▶ Directions:
Please give the listing underneath again, exactly as shown.

▶ Data records:

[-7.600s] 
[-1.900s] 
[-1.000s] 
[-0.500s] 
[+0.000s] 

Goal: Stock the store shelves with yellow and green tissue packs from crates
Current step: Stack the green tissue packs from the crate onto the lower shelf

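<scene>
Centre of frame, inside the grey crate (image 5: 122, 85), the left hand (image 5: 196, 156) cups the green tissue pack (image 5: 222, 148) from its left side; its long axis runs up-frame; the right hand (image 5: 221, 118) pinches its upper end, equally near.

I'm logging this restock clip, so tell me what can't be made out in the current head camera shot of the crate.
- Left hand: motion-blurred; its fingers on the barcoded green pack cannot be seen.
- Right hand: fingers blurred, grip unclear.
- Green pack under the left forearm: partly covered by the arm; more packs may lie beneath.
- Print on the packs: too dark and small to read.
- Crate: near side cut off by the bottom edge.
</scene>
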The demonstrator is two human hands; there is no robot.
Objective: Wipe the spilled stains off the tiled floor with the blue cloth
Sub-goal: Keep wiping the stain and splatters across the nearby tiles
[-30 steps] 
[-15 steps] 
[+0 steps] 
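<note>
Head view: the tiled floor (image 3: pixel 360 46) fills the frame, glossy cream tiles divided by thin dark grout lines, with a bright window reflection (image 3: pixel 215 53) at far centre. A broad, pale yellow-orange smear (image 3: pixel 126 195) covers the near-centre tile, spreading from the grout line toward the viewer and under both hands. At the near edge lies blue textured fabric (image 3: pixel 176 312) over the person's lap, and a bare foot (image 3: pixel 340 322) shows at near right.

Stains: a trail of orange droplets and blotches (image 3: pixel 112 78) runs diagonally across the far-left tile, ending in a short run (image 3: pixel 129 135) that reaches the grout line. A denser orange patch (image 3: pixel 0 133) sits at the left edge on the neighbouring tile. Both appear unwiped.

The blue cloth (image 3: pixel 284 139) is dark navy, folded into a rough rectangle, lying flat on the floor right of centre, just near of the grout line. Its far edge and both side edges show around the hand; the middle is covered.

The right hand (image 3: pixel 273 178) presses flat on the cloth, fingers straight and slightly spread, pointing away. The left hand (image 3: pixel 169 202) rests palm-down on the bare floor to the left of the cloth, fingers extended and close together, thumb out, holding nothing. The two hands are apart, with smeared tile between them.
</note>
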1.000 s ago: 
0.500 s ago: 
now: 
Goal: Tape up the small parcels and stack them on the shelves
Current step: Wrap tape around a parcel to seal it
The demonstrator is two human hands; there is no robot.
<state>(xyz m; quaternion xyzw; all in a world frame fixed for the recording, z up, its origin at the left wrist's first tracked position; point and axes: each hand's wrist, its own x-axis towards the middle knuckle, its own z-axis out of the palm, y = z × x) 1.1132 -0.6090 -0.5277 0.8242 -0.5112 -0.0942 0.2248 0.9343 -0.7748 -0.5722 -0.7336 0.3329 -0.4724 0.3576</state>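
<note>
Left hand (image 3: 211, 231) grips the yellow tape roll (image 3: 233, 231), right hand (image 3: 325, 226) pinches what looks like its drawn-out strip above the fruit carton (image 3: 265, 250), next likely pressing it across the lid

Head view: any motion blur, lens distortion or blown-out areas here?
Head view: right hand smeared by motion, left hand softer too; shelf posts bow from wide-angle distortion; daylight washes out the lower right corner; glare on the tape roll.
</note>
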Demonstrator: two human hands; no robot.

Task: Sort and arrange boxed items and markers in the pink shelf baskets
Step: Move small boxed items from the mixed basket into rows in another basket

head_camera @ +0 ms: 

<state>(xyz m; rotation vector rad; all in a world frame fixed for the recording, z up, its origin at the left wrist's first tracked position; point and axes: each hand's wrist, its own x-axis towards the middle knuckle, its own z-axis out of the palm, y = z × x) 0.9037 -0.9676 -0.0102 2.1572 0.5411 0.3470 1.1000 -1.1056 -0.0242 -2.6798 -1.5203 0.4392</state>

▶ Solution:
[-7.600s] 
[-1.900s] 
[-1.000s] 
[-0.500s] 
[+0.000s] 

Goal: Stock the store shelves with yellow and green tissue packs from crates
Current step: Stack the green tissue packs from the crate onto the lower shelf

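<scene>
Centre of frame, inside the grey crate (image 5: 122, 85), the left hand (image 5: 196, 156) cups the green tissue pack (image 5: 222, 148) from its left side; its long axis runs up-frame; the right hand (image 5: 221, 118) pinches its upper end, equally near.

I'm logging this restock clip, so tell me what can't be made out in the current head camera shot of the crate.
- Left hand: motion-blurred; its fingers on the barcoded green pack cannot be seen.
- Right hand: fingers blurred, grip unclear.
- Green pack under the left forearm: partly covered by the arm; more packs may lie beneath.
- Print on the packs: too dark and small to read.
- Crate: near side cut off by the bottom edge.
</scene>
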The demonstrator is two human hands; there is no robot.
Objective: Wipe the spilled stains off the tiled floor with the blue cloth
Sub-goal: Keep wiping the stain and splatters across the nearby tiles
[-30 steps] 
[-15 steps] 
[+0 steps] 
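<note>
Head view: the tiled floor (image 3: pixel 360 46) fills the frame, glossy cream tiles divided by thin dark grout lines, with a bright window reflection (image 3: pixel 215 53) at far centre. A broad, pale yellow-orange smear (image 3: pixel 126 195) covers the near-centre tile, spreading from the grout line toward the viewer and under both hands. At the near edge lies blue textured fabric (image 3: pixel 176 312) over the person's lap, and a bare foot (image 3: pixel 340 322) shows at near right.

Stains: a trail of orange droplets and blotches (image 3: pixel 112 78) runs diagonally across the far-left tile, ending in a short run (image 3: pixel 129 135) that reaches the grout line. A denser orange patch (image 3: pixel 0 133) sits at the left edge on the neighbouring tile. Both appear unwiped.

The blue cloth (image 3: pixel 284 139) is dark navy, folded into a rough rectangle, lying flat on the floor right of centre, just near of the grout line. Its far edge and both side edges show around the hand; the middle is covered.

The right hand (image 3: pixel 273 178) presses flat on the cloth, fingers straight and slightly spread, pointing away. The left hand (image 3: pixel 169 202) rests palm-down on the bare floor to the left of the cloth, fingers extended and close together, thumb out, holding nothing. The two hands are apart, with smeared tile between them.
</note>
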1.000 s ago: 
0.500 s ago: 
now: 
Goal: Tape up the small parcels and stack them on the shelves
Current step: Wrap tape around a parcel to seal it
The demonstrator is two human hands; there is no robot.
<state>(xyz m; quaternion xyzw; all in a world frame fixed for the recording, z up, its origin at the left wrist's first tracked position; point and axes: each hand's wrist, its own x-axis towards the middle knuckle, its own z-axis out of the palm, y = z × x) 1.1132 -0.6090 -0.5277 0.8242 -0.5112 -0.0942 0.2248 0.9343 -0.7748 -0.5722 -0.7336 0.3329 -0.4724 0.3576</state>
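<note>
Left hand (image 3: 211, 231) grips the yellow tape roll (image 3: 233, 231), right hand (image 3: 325, 226) pinches what looks like its drawn-out strip above the fruit carton (image 3: 265, 250), next likely pressing it across the lid

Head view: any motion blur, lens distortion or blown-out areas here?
Head view: right hand smeared by motion, left hand softer too; shelf posts bow from wide-angle distortion; daylight washes out the lower right corner; glare on the tape roll.
</note>
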Demonstrator: two human hands; no robot.

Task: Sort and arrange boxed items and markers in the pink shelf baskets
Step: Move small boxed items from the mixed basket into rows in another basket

head_camera @ +0 ms: 

<state>(xyz m; rotation vector rad; all in a world frame fixed for the recording, z up, its origin at the left wrist's first tracked position; point and axes: each hand's wrist, its own x-axis towards the middle knuckle, its own z-axis out of the palm, y = z × x) 0.9037 -0.9676 -0.0102 2.1572 0.5411 0.3470 1.1000 -1.1056 -0.0242 -2.6798 -1.5203 0.4392</state>

No further work is required for this exercise.